• Problem description: The required result is a copy of each line below in which "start" appears.

• Data section:

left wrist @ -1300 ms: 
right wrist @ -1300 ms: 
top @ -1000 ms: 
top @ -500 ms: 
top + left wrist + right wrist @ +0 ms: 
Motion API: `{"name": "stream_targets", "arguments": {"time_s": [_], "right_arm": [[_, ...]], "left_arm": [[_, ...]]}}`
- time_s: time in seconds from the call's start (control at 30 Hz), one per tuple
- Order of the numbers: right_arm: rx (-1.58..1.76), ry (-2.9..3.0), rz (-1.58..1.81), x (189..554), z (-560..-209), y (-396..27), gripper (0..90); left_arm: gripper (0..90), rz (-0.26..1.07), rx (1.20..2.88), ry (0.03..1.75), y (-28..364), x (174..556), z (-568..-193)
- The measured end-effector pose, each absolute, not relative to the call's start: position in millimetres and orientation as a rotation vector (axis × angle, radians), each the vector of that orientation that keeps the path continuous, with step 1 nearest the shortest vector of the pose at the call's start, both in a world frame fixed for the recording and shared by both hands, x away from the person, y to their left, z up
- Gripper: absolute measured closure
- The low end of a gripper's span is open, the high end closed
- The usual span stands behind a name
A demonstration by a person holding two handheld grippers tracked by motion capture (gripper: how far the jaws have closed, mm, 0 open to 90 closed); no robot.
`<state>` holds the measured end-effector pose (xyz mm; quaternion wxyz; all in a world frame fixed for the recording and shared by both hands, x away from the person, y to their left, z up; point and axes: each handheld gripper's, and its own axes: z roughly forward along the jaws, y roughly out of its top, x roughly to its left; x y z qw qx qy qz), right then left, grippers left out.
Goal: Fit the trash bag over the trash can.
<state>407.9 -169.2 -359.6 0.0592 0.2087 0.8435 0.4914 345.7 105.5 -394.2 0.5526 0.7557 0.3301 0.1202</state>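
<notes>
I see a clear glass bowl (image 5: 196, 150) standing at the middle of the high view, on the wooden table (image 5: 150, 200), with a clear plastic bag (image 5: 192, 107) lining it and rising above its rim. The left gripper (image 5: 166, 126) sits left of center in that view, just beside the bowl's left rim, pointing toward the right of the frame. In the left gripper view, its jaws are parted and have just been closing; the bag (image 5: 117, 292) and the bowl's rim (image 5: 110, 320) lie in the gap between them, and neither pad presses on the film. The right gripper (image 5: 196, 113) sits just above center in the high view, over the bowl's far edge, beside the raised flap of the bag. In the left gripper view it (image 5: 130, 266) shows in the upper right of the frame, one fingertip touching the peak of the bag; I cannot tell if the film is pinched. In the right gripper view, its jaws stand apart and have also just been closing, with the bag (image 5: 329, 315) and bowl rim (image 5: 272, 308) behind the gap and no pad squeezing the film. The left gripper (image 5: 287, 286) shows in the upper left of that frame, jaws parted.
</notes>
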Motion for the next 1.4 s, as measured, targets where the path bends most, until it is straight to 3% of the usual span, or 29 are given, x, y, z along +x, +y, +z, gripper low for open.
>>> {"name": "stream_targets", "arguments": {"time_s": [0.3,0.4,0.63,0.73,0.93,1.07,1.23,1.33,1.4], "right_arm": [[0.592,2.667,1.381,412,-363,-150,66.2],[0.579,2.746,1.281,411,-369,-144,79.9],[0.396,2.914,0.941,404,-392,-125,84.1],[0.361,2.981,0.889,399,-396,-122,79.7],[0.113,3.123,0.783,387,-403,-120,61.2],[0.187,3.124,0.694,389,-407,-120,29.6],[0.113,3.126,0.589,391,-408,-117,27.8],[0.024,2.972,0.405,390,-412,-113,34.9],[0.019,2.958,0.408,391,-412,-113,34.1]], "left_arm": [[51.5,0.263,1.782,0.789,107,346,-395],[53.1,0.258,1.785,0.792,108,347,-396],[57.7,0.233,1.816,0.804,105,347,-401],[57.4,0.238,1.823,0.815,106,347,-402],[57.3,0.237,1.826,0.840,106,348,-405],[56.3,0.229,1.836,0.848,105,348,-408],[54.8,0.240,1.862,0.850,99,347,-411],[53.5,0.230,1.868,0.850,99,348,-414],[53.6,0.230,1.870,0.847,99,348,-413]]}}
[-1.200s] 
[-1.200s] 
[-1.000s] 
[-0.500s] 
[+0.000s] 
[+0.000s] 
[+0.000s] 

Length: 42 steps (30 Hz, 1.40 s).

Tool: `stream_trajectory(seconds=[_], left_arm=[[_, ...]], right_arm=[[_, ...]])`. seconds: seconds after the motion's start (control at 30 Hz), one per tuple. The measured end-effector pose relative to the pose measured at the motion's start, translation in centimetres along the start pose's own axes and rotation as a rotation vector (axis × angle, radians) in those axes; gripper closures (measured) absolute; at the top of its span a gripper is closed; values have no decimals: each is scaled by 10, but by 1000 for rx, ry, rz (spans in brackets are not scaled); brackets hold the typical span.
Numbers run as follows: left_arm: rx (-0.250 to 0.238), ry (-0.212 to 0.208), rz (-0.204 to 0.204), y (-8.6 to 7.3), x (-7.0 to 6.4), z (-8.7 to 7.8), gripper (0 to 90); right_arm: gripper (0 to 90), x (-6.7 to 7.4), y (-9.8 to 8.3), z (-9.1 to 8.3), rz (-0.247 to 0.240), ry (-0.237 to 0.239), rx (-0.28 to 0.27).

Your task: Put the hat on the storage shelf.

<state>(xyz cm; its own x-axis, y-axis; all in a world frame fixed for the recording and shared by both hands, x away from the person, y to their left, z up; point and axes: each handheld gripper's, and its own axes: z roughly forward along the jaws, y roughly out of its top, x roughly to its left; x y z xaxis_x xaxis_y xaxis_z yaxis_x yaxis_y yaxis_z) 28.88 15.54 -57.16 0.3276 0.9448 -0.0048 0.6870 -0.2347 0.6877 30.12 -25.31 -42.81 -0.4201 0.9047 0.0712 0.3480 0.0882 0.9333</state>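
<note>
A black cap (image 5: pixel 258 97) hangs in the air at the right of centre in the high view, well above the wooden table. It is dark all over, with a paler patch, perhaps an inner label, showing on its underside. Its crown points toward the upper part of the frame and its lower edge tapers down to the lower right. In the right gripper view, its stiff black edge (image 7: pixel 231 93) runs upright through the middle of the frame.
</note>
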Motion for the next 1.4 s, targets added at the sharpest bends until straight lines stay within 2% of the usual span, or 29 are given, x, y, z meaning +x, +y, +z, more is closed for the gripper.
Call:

• Solution:
- time_s: time in seconds from the call's start (control at 30 Hz), one per tuple
- The measured end-effector pose, each absolute, not relative to the call's start: position in millimetres and orientation as a rotation vector (axis × angle, radians), each the vector of that orientation that keeps the path continuous, with step 1 nearest the shortest vector of the pose at the call's start, both in a world frame fixed for the recording and shared by both hands, x away from the person, y to their left, z up
Tool: `stream_trajectory(seconds=[_], left_arm=[[_, ...]], right_arm=[[_, ...]])`. seconds: seconds after the motion's start (control at 30 Hz), one per tuple. The measured end-effector pose relative to the pose measured at the motion's start, translation in centimetres along the start pose's own axes and rotation as a rotation vector (axis × angle, radians) in those axes; gripper closures (measured) absolute; at the top of its span a gripper is closed; values have no decimals: each is scaled by 10, but by 1000 for rx, ry, rz (spans in brackets are not scaled); brackets hold the typical span.

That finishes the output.